> Provided material
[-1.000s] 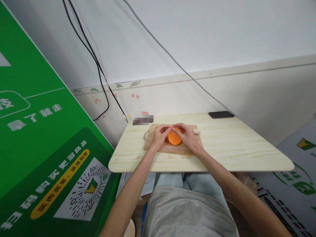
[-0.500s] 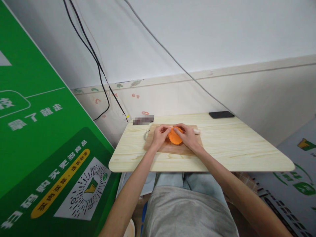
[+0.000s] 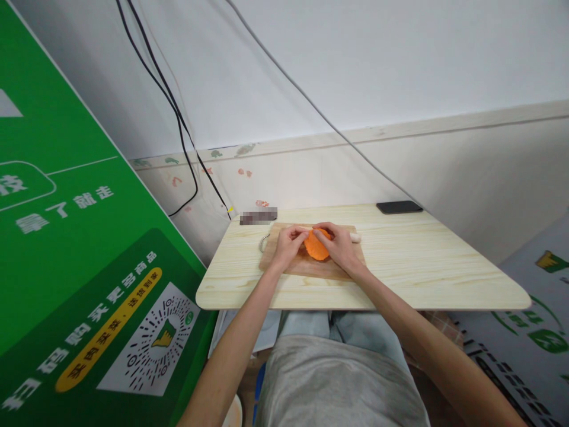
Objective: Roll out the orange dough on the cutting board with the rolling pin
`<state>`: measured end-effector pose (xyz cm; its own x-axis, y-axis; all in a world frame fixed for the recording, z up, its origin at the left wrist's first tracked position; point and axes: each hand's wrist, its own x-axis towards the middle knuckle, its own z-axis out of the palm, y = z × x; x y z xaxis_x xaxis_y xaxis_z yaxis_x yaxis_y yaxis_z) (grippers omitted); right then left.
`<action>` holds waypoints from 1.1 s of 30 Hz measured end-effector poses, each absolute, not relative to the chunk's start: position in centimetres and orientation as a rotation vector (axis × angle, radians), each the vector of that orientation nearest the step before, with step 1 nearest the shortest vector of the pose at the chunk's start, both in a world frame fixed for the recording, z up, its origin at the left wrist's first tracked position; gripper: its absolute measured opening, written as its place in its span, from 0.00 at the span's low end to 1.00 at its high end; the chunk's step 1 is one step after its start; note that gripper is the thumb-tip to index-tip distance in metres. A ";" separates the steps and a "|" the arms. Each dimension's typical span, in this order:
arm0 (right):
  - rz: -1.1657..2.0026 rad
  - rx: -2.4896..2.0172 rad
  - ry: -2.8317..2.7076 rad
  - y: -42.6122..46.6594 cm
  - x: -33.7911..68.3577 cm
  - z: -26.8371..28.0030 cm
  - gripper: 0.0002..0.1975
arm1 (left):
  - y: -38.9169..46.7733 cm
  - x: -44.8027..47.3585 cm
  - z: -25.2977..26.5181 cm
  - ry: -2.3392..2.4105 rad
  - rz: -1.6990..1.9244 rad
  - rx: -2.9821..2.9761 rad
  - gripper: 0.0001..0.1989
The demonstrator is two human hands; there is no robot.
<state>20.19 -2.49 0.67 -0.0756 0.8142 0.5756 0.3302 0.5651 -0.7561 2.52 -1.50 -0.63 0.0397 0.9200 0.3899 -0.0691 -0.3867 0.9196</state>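
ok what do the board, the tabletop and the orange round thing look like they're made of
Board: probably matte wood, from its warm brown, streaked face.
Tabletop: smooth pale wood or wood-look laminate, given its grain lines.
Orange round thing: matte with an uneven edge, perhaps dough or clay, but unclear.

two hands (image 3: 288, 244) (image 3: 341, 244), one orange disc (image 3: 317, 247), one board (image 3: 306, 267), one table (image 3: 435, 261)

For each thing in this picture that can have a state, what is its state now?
Left hand: fingers bent, at the orange piece's edge; grip unclear.
Right hand: thumb over the orange piece, fingers curled.
Orange piece: between the hands, edge wavy.
Board: flat on the table, partly covered.
Pale handle: partly hidden by the right hand.
Phone: lying flat, face dark.
Black cables: hanging, slack.
Grey cable: slanting down to the right.
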 end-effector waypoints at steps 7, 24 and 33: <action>0.526 -1.020 -1.625 -2.6 20.5 1.1 0.13 | -1.5 2.4 -0.7 0.883 1.431 1.518 0.12; 0.711 -0.932 -1.521 -2.5 20.1 0.6 0.22 | -1.4 2.6 -0.5 0.902 1.515 1.376 0.18; 0.591 -0.985 -1.596 -2.4 20.6 0.7 0.17 | -1.5 2.7 -0.6 0.885 1.469 1.395 0.19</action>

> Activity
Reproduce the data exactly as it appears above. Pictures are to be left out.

> Answer for this exercise
[-1.000s] 
[-0.500s] 
[+0.000s] 
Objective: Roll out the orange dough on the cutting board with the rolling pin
`<state>`: measured end-effector pose (xyz cm; its own x-axis, y-axis; all in a world frame fixed for the recording, z up, its origin at the left wrist's first tracked position; point and axes: each hand's wrist, its own x-axis towards the middle knuckle, its own z-axis out of the palm, y = z × x; x y z xaxis_x xaxis_y xaxis_z yaxis_x yaxis_y yaxis_z) (grippers omitted); right then left.
`<action>` holds waypoints from 1.1 s of 30 Hz measured end-effector poses, each absolute, not relative to the chunk's start: position in centimetres and orientation as a rotation vector (axis × angle, radians), each the vector of that orientation nearest the step before, with step 1 nearest the shortest vector of the pose at the chunk's start, both in a world frame fixed for the recording, z up, its origin at the left wrist's first tracked position; gripper: its absolute measured opening, written as its place in its span, from 0.00 at the span's low end to 1.00 at its high end; the chunk's step 1 is one step after its start; note that gripper is the thumb-tip to index-tip distance in metres. A ";" separates the steps and a "|" the arms. Each dimension's typical span, in this order:
arm0 (right):
  - rz: -1.1657..2.0026 rad
  - rx: -2.4896..2.0172 rad
  - ry: -2.8317..2.7076 rad
  - y: -42.6122..46.6594 cm
  - x: -33.7911..68.3577 cm
  - z: -26.8371..28.0030 cm
  - gripper: 0.0002..0.1975
arm1 (left):
  - y: -38.9169..46.7733 cm
  - x: -44.8027..47.3585 cm
  - z: -25.2977..26.5181 cm
  - ry: -2.3392..2.4105 rad
  - rz: -1.6990..1.9244 rad
  - rx: -2.9821..2.9761 rad
  - gripper: 0.0001..0.1989
The demonstrator is two human hands; there is no robot.
<state>20.19 -2.49 0.67 -0.0756 0.8142 0.5756 0.3302 0.5651 -0.7561 2.52 -1.50 -0.63 0.0397 0.9200 0.3899 -0.0691 -0.3867 0.9196</state>
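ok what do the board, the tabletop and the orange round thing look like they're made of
Board: probably matte wood, from its warm brown, streaked face.
Tabletop: smooth pale wood or wood-look laminate, given its grain lines.
Orange round thing: matte with an uneven edge, perhaps dough or clay, but unclear.

two hands (image 3: 288, 244) (image 3: 341, 244), one orange disc (image 3: 317, 247), one board (image 3: 306, 267), one table (image 3: 435, 261)

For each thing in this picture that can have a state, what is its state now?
Left hand: fingers bent, at the orange piece's edge; grip unclear.
Right hand: thumb over the orange piece, fingers curled.
Orange piece: between the hands, edge wavy.
Board: flat on the table, partly covered.
Pale handle: partly hidden by the right hand.
Phone: lying flat, face dark.
Black cables: hanging, slack.
Grey cable: slanting down to the right.
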 end-effector waypoints at steps 7, 24 and 33: <action>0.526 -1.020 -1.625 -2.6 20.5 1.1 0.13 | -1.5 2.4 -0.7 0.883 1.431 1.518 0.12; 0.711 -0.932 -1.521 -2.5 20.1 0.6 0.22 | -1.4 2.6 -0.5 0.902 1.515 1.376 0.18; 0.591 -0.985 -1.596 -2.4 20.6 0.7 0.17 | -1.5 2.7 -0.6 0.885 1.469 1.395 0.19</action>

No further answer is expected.